Envoy — upstream perspective
The initial communication from the downstream consumer follows the same model as with the producers — the Envoy instance is going to pretend that it actually is a Kafka broker, and is capable of handling consumer-related requests — this is done with ApiVersions and Metadata requests.
When a ListOffsets request is received for any partition, Envoy is always going to respond with a dummy value of 0.
As the filter distributes the records across multiple downstream connections, there is currently no point in pretending that consumers have any kind of control over which records are going to be received.
The consumer code is resilient enough to handle the situation when records received do not start with the offset requested, as the same situation could have happened even during normal operation (e.g. due to partition segments being finally removed).
Handling of he Fetch request provides core of the filter functionality.
The request contains the partitions that the client want to receive the data from, the timeout, and maximum response size. There is also the offset information for each of the partitions, but we are going to ignore it, as the record distribution is done by the filter instance (so downstream’s request for particular offsets are just going to be ignored).

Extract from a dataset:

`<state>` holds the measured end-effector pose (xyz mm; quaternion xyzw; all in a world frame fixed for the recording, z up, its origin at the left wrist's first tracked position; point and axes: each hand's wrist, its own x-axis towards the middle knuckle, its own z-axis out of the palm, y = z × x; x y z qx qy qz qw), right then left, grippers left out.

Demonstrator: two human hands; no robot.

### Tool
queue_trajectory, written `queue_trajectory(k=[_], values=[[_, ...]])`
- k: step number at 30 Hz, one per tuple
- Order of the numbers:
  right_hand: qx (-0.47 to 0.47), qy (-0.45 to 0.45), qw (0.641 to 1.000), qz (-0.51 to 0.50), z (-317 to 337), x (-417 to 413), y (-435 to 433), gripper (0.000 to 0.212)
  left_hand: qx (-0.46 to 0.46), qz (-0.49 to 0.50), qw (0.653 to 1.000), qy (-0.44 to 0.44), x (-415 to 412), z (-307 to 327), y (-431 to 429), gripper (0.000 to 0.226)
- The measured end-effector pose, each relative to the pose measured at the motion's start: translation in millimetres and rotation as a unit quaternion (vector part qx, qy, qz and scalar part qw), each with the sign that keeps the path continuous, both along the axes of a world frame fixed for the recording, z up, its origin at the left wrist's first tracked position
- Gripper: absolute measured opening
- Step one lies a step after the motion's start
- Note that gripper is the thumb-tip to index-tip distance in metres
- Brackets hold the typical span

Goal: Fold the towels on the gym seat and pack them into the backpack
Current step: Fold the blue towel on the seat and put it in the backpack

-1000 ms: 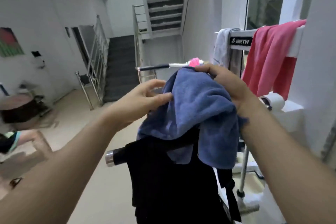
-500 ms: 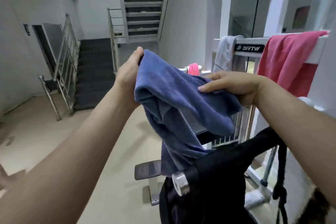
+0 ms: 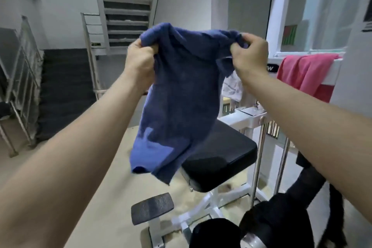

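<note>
A blue towel (image 3: 177,102) hangs spread in the air in front of me, above the black gym seat (image 3: 221,155). My left hand (image 3: 140,60) pinches its top left corner and my right hand (image 3: 248,56) pinches its top right corner. The towel's lower edge dangles over the seat's near left side. The black backpack (image 3: 275,221) hangs at the bottom right, over a metal bar end (image 3: 251,242). A pink towel (image 3: 306,72) is draped over the white machine frame at right. A pale grey towel (image 3: 232,88) shows partly behind my right wrist.
The white machine frame (image 3: 247,121) and its chrome posts stand behind the seat. A black footplate (image 3: 152,210) sits low in front. A staircase with metal railings (image 3: 22,70) is at the left, with tan floor between.
Both hands lifted the blue towel off the backpack and pulled it apart by its top corners, so it now hangs open. My view swung right and down, bringing the seat into sight.
</note>
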<state>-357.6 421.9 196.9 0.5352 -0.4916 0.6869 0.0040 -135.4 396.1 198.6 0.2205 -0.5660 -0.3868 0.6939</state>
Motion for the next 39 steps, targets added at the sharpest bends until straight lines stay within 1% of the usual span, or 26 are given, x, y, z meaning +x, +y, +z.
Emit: queue_trajectory(k=[3, 5, 6, 7, 8, 10, 11, 12, 14, 16, 18, 19, 21, 23, 24, 25, 27, 28, 29, 30, 31, 32, 33, 34, 37, 39], values=[[-0.065, 0.033, 0.995, -0.066, -8, -17, -11, 0.025, -0.083, 0.051, 0.995, 0.000, 0, 15, -7, 0.034], [0.043, 0.074, 0.995, -0.046, -35, -29, -15, 0.021, -0.082, 0.092, 0.990, -0.075, 1, -16, -21, 0.029], [0.162, 0.111, 0.981, -0.007, -53, -32, -13, 0.017, -0.053, 0.119, 0.980, -0.148, 3, -44, -29, 0.025], [0.308, 0.165, 0.936, 0.037, -71, -35, -9, 0.019, -0.007, 0.140, 0.959, -0.247, 4, -73, -37, 0.026], [0.434, 0.237, 0.866, 0.070, -88, -38, -7, 0.020, 0.049, 0.150, 0.914, -0.374, 6, -103, -44, 0.030], [0.550, 0.385, 0.737, 0.079, -121, -41, -8, 0.026, 0.119, 0.146, 0.766, -0.614, 9, -159, -48, 0.038], [0.562, 0.442, 0.696, 0.065, -134, -41, -11, 0.030, 0.106, 0.146, 0.718, -0.672, 9, -179, -46, 0.041], [0.558, 0.497, 0.664, 0.037, -143, -41, -15, 0.032, 0.069, 0.143, 0.706, -0.690, 6, -192, -44, 0.041], [0.499, 0.597, 0.626, -0.042, -148, -40, -22, 0.032, 0.017, 0.097, 0.747, -0.657, -7, -204, -34, 0.032], [0.436, 0.628, 0.641, -0.063, -140, -32, -23, 0.032, 0.006, 0.017, 0.738, -0.675, -24, -208, -25, 0.030], [0.428, 0.625, 0.652, -0.007, -134, -19, -26, 0.034, -0.005, -0.011, 0.689, -0.725, -35, -217, -23, 0.050], [0.451, 0.611, 0.650, 0.033, -133, -10, -28, 0.037, -0.020, 0.001, 0.689, -0.725, -36, -219, -22, 0.049], [0.523, 0.561, 0.633, 0.101, -137, 10, -29, 0.047, 0.009, 0.004, 0.749, -0.663, -35, -219, -27, 0.032], [0.588, 0.491, 0.627, 0.141, -142, 24, -32, 0.051, 0.091, -0.082, 0.815, -0.567, -32, -218, -29, 0.028], [0.613, 0.458, 0.627, 0.147, -144, 30, -34, 0.052, 0.104, -0.158, 0.815, -0.548, -28, -215, -26, 0.029], [0.632, 0.436, 0.625, 0.142, -144, 35, -35, 0.052, 0.101, -0.247, 0.789, -0.554, -22, -212, -25, 0.030], [0.656, 0.428, 0.611, 0.113, -145, 45, -41, 0.053, 0.070, -0.415, 0.694, -0.585, -4, -202, -25, 0.026], [0.666, 0.434, 0.599, 0.096, -147, 51, -45, 0.054, 0.059, -0.451, 0.679, -0.576, 6, -199, -31, 0.022], [0.671, 0.448, 0.587, 0.075, -150, 56, -49, 0.055, 0.059, -0.441, 0.712, -0.544, 14, -199, -43, 0.018], [0.668, 0.463, 0.581, 0.049, -153, 62, -55, 0.057, 0.071, -0.385, 0.779, -0.489, 21, -201, -59, 0.015], [0.654, 0.474, 0.589, 0.019, -155, 67, -61, 0.059, 0.091, -0.280, 0.857, -0.424, 25, -205, -81, 0.017], [0.635, 0.472, 0.612, -0.012, -158, 71, -69, 0.060, 0.092, -0.150, 0.906, -0.384, 28, -210, -106, 0.019], [0.616, 0.454, 0.643, -0.037, -162, 74, -76, 0.061, 0.084, -0.034, 0.914, -0.396, 30, -214, -131, 0.022], [0.607, 0.418, 0.674, -0.054, -166, 75, -84, 0.063, 0.091, 0.025, 0.895, -0.437, 31, -220, -154, 0.029], [0.603, 0.249, 0.753, -0.091, -180, 79, -101, 0.078, 0.171, -0.044, 0.838, -0.516, 22, -236, -186, 0.054], [0.599, 0.202, 0.760, -0.153, -194, 81, -107, 0.083, 0.191, -0.079, 0.848, -0.489, 12, -241, -181, 0.027]])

When the Fetch request arrives, one of the following can happen:
- there are stored records that match the request’s specification, what allows the filter to send a Fetch response immediately;
- there is nothing in the buffer, so the Fetch request is stored until the records appear or the timeout happens (just like it would have happened in ordinary deployment when reading from the end of partition).

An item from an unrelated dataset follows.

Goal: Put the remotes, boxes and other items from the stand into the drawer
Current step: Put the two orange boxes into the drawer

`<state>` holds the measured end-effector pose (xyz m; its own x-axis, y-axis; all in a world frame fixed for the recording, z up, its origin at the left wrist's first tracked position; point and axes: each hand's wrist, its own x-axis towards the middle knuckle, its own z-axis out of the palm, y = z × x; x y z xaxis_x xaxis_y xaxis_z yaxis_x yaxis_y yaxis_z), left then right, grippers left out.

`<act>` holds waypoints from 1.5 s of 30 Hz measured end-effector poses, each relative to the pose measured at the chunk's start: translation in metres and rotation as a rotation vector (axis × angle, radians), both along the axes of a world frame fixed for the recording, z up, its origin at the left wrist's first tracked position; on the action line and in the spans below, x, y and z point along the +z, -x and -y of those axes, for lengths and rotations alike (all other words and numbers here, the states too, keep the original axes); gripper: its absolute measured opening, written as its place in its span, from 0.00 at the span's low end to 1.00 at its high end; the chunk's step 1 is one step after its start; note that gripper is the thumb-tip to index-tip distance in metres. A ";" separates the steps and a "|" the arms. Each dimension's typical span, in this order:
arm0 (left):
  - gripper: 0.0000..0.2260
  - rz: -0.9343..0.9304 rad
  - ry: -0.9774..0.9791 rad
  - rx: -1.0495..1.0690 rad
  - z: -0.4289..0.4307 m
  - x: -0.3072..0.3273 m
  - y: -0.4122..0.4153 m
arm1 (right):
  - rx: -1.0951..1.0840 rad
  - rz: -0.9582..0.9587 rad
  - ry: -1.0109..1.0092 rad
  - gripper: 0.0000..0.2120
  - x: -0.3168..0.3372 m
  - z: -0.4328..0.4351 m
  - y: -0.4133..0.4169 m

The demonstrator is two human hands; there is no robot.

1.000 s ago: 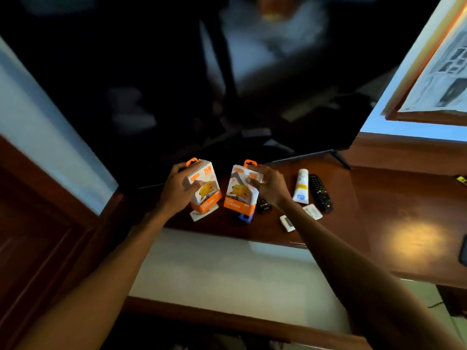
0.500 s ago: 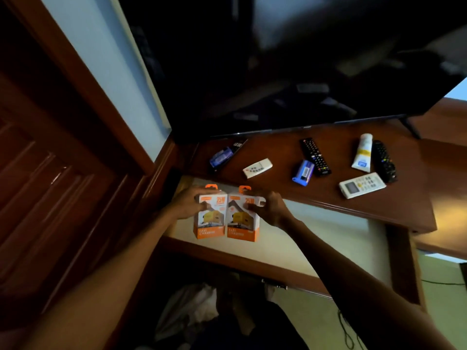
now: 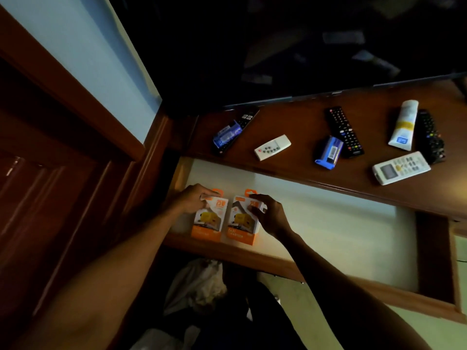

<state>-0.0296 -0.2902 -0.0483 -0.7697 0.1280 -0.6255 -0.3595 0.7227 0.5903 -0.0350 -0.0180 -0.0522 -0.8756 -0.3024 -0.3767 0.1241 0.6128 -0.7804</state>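
Two orange-and-white charger boxes stand side by side at the left end of the open drawer [image 3: 328, 218]. My left hand [image 3: 192, 200] grips the top of the left box [image 3: 208, 223]. My right hand [image 3: 265, 213] grips the top of the right box [image 3: 242, 224]. On the wooden stand [image 3: 298, 122] above lie a black remote [image 3: 345, 131], a small white remote [image 3: 272, 147], a large white remote [image 3: 401, 168], a blue box [image 3: 328, 152], a white tube [image 3: 403, 125], another black remote [image 3: 429, 136], and a blue pack on a dark remote [image 3: 231, 130].
A dark TV screen [image 3: 278, 46] hangs over the back of the stand. A wooden door and frame [image 3: 63, 147] stand at the left. Crumpled white cloth [image 3: 199, 284] lies on the floor below the drawer's front edge. The drawer's right part has a bare white bottom.
Both hands carried the two charger boxes off the stand and down into the left end of the drawer. My view tilted downward and to the left.
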 end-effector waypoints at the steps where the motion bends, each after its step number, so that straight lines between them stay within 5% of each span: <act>1: 0.23 -0.014 0.037 0.009 0.000 -0.004 -0.001 | -0.008 0.012 0.002 0.17 -0.003 0.003 -0.001; 7: 0.21 -0.169 0.264 -0.080 -0.008 0.000 -0.008 | 0.041 0.050 -0.072 0.20 -0.009 0.020 -0.015; 14: 0.20 -0.238 0.393 -0.111 -0.001 -0.012 -0.021 | 0.143 0.075 -0.140 0.37 -0.010 0.042 -0.011; 20: 0.27 -0.250 0.440 -0.199 -0.001 -0.004 -0.019 | 0.097 0.063 -0.144 0.38 -0.014 0.060 -0.018; 29: 0.09 -0.237 0.612 -0.313 0.005 0.024 -0.008 | 0.103 0.065 -0.147 0.38 -0.016 0.092 -0.022; 36: 0.16 -0.244 0.616 -0.263 0.007 0.021 -0.015 | 0.109 0.056 -0.144 0.37 -0.015 0.100 -0.021; 40: 0.19 -0.299 0.452 0.003 0.002 0.033 -0.021 | 0.199 0.047 -0.161 0.41 -0.004 0.094 -0.019; 45: 0.13 -0.687 0.258 0.440 -0.018 0.078 0.004 | 0.240 -0.122 -0.232 0.35 0.039 0.054 -0.004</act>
<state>-0.0337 -0.2719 0.0295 -0.9351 -0.3532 0.0291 -0.2615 0.7431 0.6160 -0.0306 -0.0720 -0.0131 -0.8326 -0.4236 -0.3569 -0.1303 0.7761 -0.6170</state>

To get the records from the upstream clusters, Envoy consumer proxy uses librdkafka to create embedded consumers.
The embedded consumers get created when we receive a Fetch request for a partition we are not consuming from — the extra configuration for the librdkafka consumer is processed in an analogous way to the producer code.
The embedded consumers keep poll()-ing for new records as long as there is interest in those records — what actually means if there are any Fetch requests that are interested in records for these partitions.
In case of a degenerate scenario, when a record is received but there are are no Fetch requests waiting for it (because e.g. it timed out before records were received), the record gets stored to be later passed to the next inbound Fetch request — these records are then going to be used when handling a new matching request.
This scenario is easy to replicate if the embedded consumer can receive multiple records in one go (e.g. 100), while the downstream consumers are interested in a few records only.
In short, the following invariant always holds true: for a given partition, it either has Fetch callbacks waiting for records, or it has records to be passed to future Fetch callbacks — but never both at the same time.
As every new connection from downstream clients creates a new mesh filter instance, the entity maintaining Fetch callbacks and unconsumed records is a singleton.
Current implementation described above is pretty basic, and could be improved along the following lines:
- Fetch request’s data handling — right now the decisions when the response is ready to be sent downstream are very inflexible, with constant number of records to be collected;
- the same applied to Fetch timeout handling (fetch.max.wait.ms) or other consumer configuration such as max.partition.fetch.bytes — the parameters that are present in the incoming request could be used to improve the filter’s behaviour;
- when a record is received from upstream Kafka cluster, we select the matching Fetch request by iterating over the vector of callbacks — what results in records being delivered first to the oldest request — a different kind of structure (e.g. mapping callback to number of requests already received) could be used to make it more configurable (and/or fair, if wanted).
Also, this functionality is a very opinionated take on how Kafka could be accessed — the other alternative would be to develop a proper upstream connection (instead of relying on the embedded librdkafka producers/consumers) and do the upstream communication as needed.
In a trivial approach, a single downstream Fetch would map to one or more Fetches going to upstream clusters, and their responses combined in a fashion similar to what SharedConsumerManagerImpl does.
Obviously, before this could be done, we’d need to get the upstream connections ready, to the correct nodes — so the proper implementation of ApiVersions / Metadata requests would need to follow at a minimum (ignoring encryption / authentication features).
So long story short, there is still a lot that can be developed!